Ziv Y, Church J M, Fazio V W, King T M, Lavery I C
Department of Colorectal Surgery, The Cleveland Clinic Foundation, Ohio, USA.
Dis Colon Rectum. 1996 May;39(5):504-8. doi: 10.1007/BF02058701.
Long-term steroid therapy predisposes to postsurgical complications, especially in patients with inflammatory bowel disease.
This study was undertaken to determine incidence of early septic complications after ileal pouch-anal anastomosis (IPAA) in patients who are undergoing prolonged steroid therapy.
We reviewed charts of 692 patients undergoing restorative proctocolectomy and IPAA to treat ulcerative colitis. Incidence of early (within 30 days) septic complications and sepsis-related reoperations, in patients who were having high-dose (>20 mg of prednisone per day) and low-dose steroid therapy (<20 mg of prednisone per day) for more than one month before surgery, was compared with patients who were not receiving steroid therapy. Follow-up included an annual questionnaire and physical examination.
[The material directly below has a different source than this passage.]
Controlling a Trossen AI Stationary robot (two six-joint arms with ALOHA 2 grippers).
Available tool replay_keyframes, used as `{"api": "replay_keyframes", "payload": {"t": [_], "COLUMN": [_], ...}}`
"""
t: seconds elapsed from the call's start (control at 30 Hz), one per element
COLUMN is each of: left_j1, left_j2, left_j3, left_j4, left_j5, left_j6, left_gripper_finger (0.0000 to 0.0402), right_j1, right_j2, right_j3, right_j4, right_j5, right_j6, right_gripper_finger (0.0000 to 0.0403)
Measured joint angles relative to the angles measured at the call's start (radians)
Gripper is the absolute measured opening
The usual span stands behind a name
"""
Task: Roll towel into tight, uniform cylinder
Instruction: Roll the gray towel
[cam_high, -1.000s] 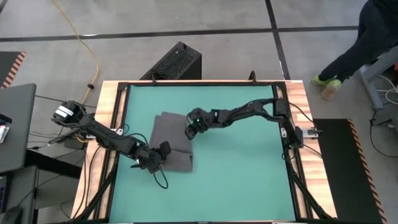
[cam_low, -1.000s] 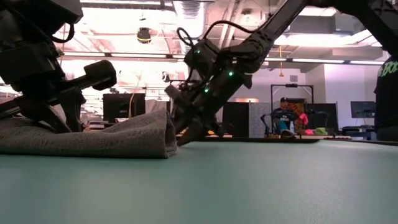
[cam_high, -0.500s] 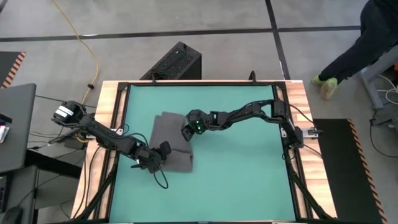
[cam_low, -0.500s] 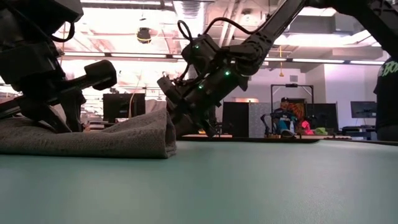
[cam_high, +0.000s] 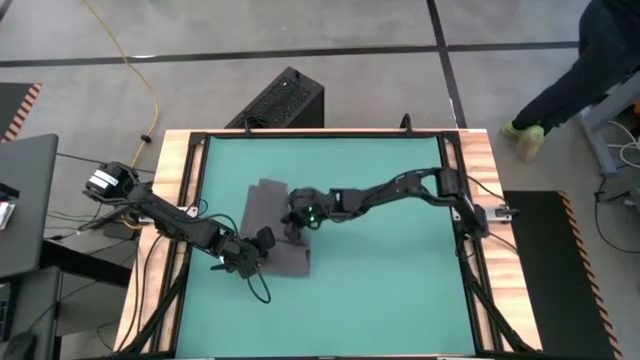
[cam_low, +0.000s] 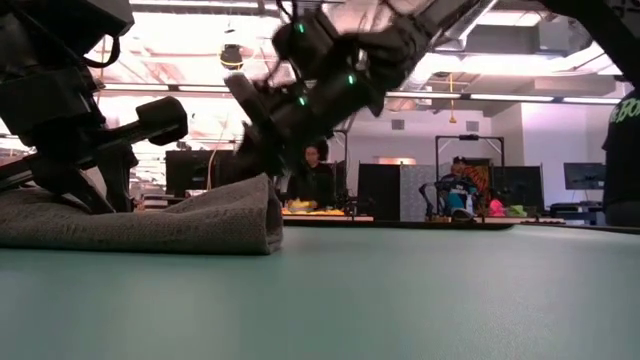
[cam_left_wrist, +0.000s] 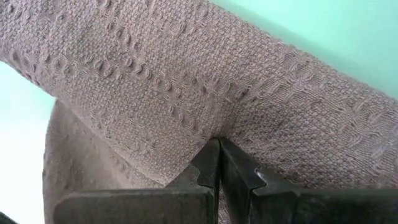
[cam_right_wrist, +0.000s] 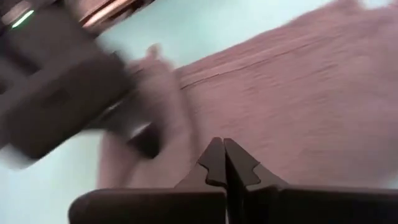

Patients without steroid dose data recorded were excluded (n = 21). Of the 671 remaining patients, 310 received no steroids, 169 received low-dose steroids, and 192 received high-dose steroids. These three groups were similar in gender composition, age at surgery, types of anastomosis (stapled or handsewn), and incidence of diabetes mellitus, peripheral vascular disease, and obesity. Early septic complications were found in 18 (6 percent), 14 (8 percent), and 12 (6 percent) patients without steroid therapy, those having low-dose steroid therapy, and those having high-dose steroid therapy (P = 0.57), respectively. Sepsis- related reoperation rate (P = 0.73) and number of sepsis-related pouch excisions (P = 0.79) did not differ between groups. In patients undergoing IPAA without ileostomy, early septic complications were found in one (3.8 percent), two (20 percent), and five (50 percent) patients without steroid treatment, low-dose steroid therapy, and high-dose steroid therapy (P = 0.004), respectively.
In patients who are undergoing IPAA with diversion for ulcerative colitis, prolonged systemic steroid therapy before surgery is not associated with increased septic complications.
长期使用类固醇疗法易引发术后并发症,尤其是在炎症性肠病患者中。
本研究旨在确定接受长期类固醇治疗的患者在回肠储袋肛管吻合术(IPAA)后早期感染性并发症的发生率。
我们回顾了692例行恢复性直肠结肠切除术和IPAA治疗溃疡性结肠炎患者的病历。将术前接受高剂量(>20毫克泼尼松/天)和低剂量类固醇治疗(<20毫克泼尼松/天)超过1个月的患者与未接受类固醇治疗的患者相比,比较早期(30天内)感染性并发症和脓毒症相关再次手术的发生率。随访包括年度问卷调查和体格检查。
排除未记录类固醇剂量数据的患者(n = 21)。在其余671例患者中,310例未接受类固醇治疗,169例接受低剂量类固醇治疗,192例接受高剂量类固醇治疗。这三组在性别构成、手术年龄、吻合类型(吻合器或手工缝合)以及糖尿病、外周血管疾病和肥胖症的发生率方面相似。未接受类固醇治疗、接受低剂量类固醇治疗和接受高剂量类固醇治疗的患者中,早期感染性并发症分别见于18例(6%)、14例(8%)和12例(6%)(P = 0.57)。脓毒症相关再次手术率(P = 0.73)和脓毒症相关储袋切除数量(P = 0.79)在各组之间无差异。在未行回肠造口术的IPAA患者中,未接受类固醇治疗、接受低剂量类固醇治疗和接受高剂量类固醇治疗的患者中,早期感染性并发症分别见于1例(3.8%)、2例(20%)和5例(50%)(P = 0.004)。
在因溃疡性结肠炎行IPAA并进行转流的患者中,术前长期全身使用类固醇疗法与感染性并发症增加无关。